Chess Policy Engine (AlphaZero-Style) Hello

A Python implementation of a chess neural network engine with policy and value heads, trained using supervised learning from PGN games. Supports AlphaZero-style architecture with PUCT search using neural network value estimates.

Features

  • 4672 Move Encoding: 64 squares × 73 planes (56 queen-like, 8 knight, 9 underpromotion)
  • Board Encoding: 18 channels (12 pieces, side-to-move, castling rights, en passant)
  • Dual-Head ResNet Architecture:
    • Policy Head: Outputs move probabilities [4672] logits
    • Value Head: Outputs position evaluation [-1, 1] (win probability from current player's perspective)
  • Training:
    • Supervised learning from PGN games (policy + value from game outcomes)
    • Combined loss: Cross-entropy (policy) + MSE (value)
    • Label smoothing, mixed precision (AMP), gradient clipping
  • PUCT Search:
    • Uses neural network policy for move priors
    • Uses neural network value for position evaluation (replaces material heuristic)
    • Configurable simulations and exploration constant
  • UCI Interface: Standard chess engine protocol for GUI integration

Install

Using Poetry:

  • Install Poetry if needed, then install deps
    • pipx install poetry (or see poetry docs)
    • poetry install

Or using pip:

  • pip install -r <(printf "python-chess\ntorch\nnumpy\ntqdm\n") (Linux/macOS)

Python 3.9+ recommended.

Project Layout

  • src/chess_policy/encoding.py — Board → tensor encoding (18 channels) and legal move masks
  • src/chess_policy/move_index.py — Fixed 4672 index mapping and move conversions
  • src/chess_policy/model.py — ResNet models:
    • PolicyOnlyResNet: Policy-only (backward compatibility)
    • PolicyValueResNet: Policy + Value heads (AlphaZero-style, default)
  • src/chess_policy/data.py — PGN dataset with value targets extracted from game results
  • src/chess_policy/train.py — Supervised training (policy + value losses)
  • src/chess_policy/infer.py — Inference helpers (policy logits, value extraction)
  • src/chess_policy/puct.py — PUCT search with neural network value integration
  • src/chess_policy/uci.py — UCI engine interface
  • scripts/train_policy.py — Train on PGN files (policy + value)
  • scripts/play_uci.py — Run UCI engine with PUCT search

Architecture

Network Architecture

The default training setup uses a shared-residual ResNet with dual heads:

  • Input: [B, 18, 8, 8] tensor from encoding.board_to_tensor (board, side-to-move, castling, en passant)
  • Stem: Conv2d(18 → width, 3×3) + BatchNorm + ReLU
  • Trunk: n_blocks × ResidualBlock(width) (each block = 3×3 Conv → BN → ReLU → 3×3 Conv → BN + skip connection)
  • Policy head:
    • 1×1 Conv (width → width) → BN → ReLU
    • 1×1 Conv (width → 73) → reshape to [B, 73, 8, 8] → flatten to [B, 4672]
  • Value head:
    • 1×1 Conv (width → 32) → BN → ReLU
    • Global pooling: AdaptiveAvgPool2d(1) → flatten to [B, 32]
    • Linear (32 → 1) + tanh[B, 1] in [-1, 1]
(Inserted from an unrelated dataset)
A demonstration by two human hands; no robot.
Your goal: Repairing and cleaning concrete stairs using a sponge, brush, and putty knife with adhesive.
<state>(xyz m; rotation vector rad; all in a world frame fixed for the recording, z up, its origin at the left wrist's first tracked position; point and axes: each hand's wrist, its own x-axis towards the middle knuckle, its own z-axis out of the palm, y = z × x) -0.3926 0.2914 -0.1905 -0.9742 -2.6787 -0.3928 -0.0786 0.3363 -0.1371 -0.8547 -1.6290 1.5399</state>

The scripts/train_policy.py entrypoint builds a PolicyValueResNet with:

  • Default: width=64, blocks=8 (≈1–2M params)
  • Tunable via CLI: --width and --blocks

Model Output

The PolicyValueResNet model outputs both policy and value:

  • Policy: [B, 4672] logits - move probabilities
  • Value: [B, 1] in range [-1, 1] - position evaluation from current player's perspective
    • +1.0 = current player is winning
    • -1.0 = current player is losing
    • 0.0 = draw

PUCT Search

PUCT (Predictor + UCT) search uses:

  • Policy priors: From neural network policy head
  • Value estimates: From neural network value head (replaces material heuristic)
  • MCTS: Monte Carlo Tree Search with UCB formula

The search is configured via:

  • --sims: Number of simulations (default: 200-400)
  • --c_puct: Exploration constant (default: 1.2)
  • use_nn_value: Use neural network value (default: True)

Inference

Python API (single move)

Run the model directly from Python using the helpers in chess_policy:

import chess
import torch

from chess_policy.train import load_checkpoint
from chess_policy.infer import choose_move

device = "cuda" if torch.cuda.is_available() else "cpu"
model = load_checkpoint("models/best.pt")  # or your .pt file

board = chess.Board()  # start position (or set FEN)
move, probs, value = choose_move(board, model, device=device, temperature=1.0, sample=False)

print("Chosen move:", move.uci() if move else None)
print("Position value (current side):", f"{value:+.3f}")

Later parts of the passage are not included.